Drewniane wille z dużą werandą
Autorem nazwy świdermajer jest Konstanty Ildefons Gałczyński. W założeniu te drewniane wille letniskowe charakteryzują bardzo eleganckie, rozbudowane werandy i materiał, z którego są wykonane. Typowy świdermajer składa się z dwupiętrowej bryły przykrytej dachem i z trzech stron ma dostawioną werandę, a wejście od czwartej strony, zaraz obok klatki schodowej. Takie budynki podziwiali i w takich mieszkali letnicy, którzy w wakacje przyjeżdżali do Otwocka. Sto lat temu było to jedno z najpopularniejszych miejsc na letni wyjazd mający poprawić kondycję zdrowotną mieszkańców stolicy i nie tylko. To właśnie na przełomie XIX i XX wieku wybudowano Kolej Nadwiślańską i miasteczko się rozwinęło. Jak grzyby po deszczu wyrosły tam różne sanatoria, pensjonaty, domy uzdrowiskowe, szpitale, otoczone sosnowym lasem. Wszystkie były prześliczne zdobione ażurowymi drewnianymi detalami.
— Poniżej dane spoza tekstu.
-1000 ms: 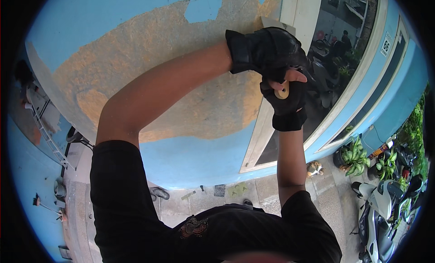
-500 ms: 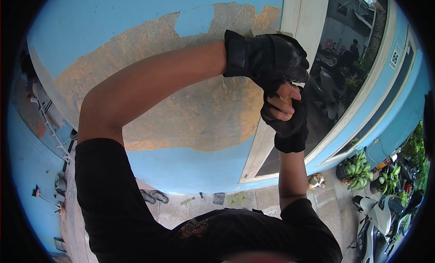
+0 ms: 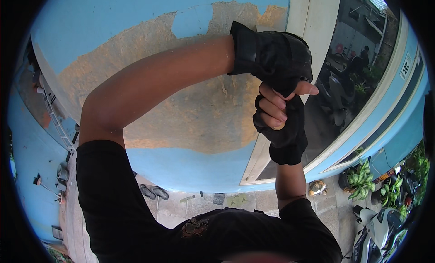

Na szlaku zabytkowych willi można obejrzeć dawne sanatorium doktora Wiśniewskiego, w którym dyrektorem był ojciec Ireny Sendlerowej, a która spędziła w Otwocku wczesne lata swojego dzieciństwa. Podziwiać można również słynną willę "Lala", do której przyjeżdżał Stanisław Reymont i w której napisał część "Chłopów". W okolicach Otwocka przebywał również Tadeusz Boy-Żeleński, a Kornel Makuszyński miał tu napisać "Koziołka Matołka". Skrzyżowanie ulic Kościuszki i Kościelnej to miejsce typowe dla świdermajerów. - Zostało tutaj dużo budynków, w tej okolicy rozwijały się pensjonaty w Otwocku. Nieopodal mieściło się duże sanatorium przeciwgruźlicze, które zostało uznane za pierwsze nizinne sanatorium na ziemiach polskich - opowiada rozmówca Kuby Jamrozka.
Zobacz także:
W "Martynówce" zatrzymał się czas
Po jednym z ciekawszych świdermajerów - "Martynówce" - oprowadza nas Małgorzata Dziubak. - Przez jakiś czas był tu Dom Dziecka, ale też szkoła - opowiada. - Odbywały się tutaj potańcówki dla okolicznych mieszkańców, do tej pory budynek jest zamieszkały, a to, co go też charakteryzuje, a także cały styl otwocki, to wysokie i przestronne pomieszczenia - dodaje.
Oryginalnie wille służyć miały tylko w sezonie letnim, pierwotnie więc nie były ocieplane. Po wojnie nowi mieszkańcy dostosowywali je do warunków całorocznych, dlatego można zaobserwować ocieplenia, a także wymianę okien na plastikowe. Niektóre budynki zatraciły przez to charakter świdermajeru, ale sporo ich jeszcze zostało. - Mamy także przykład letniskowej synagogi, która powstała specjalnie dla ludności żydowskiej wypoczywającej tutaj w okresie letnim - mówi Maciej Woźniak ze Stowarzyszenia Przyjaciół Świdra. - Za każdym ze świdermajerów kryją się ciekawe historie, z których wiele jeszcze jest nieodkrytych.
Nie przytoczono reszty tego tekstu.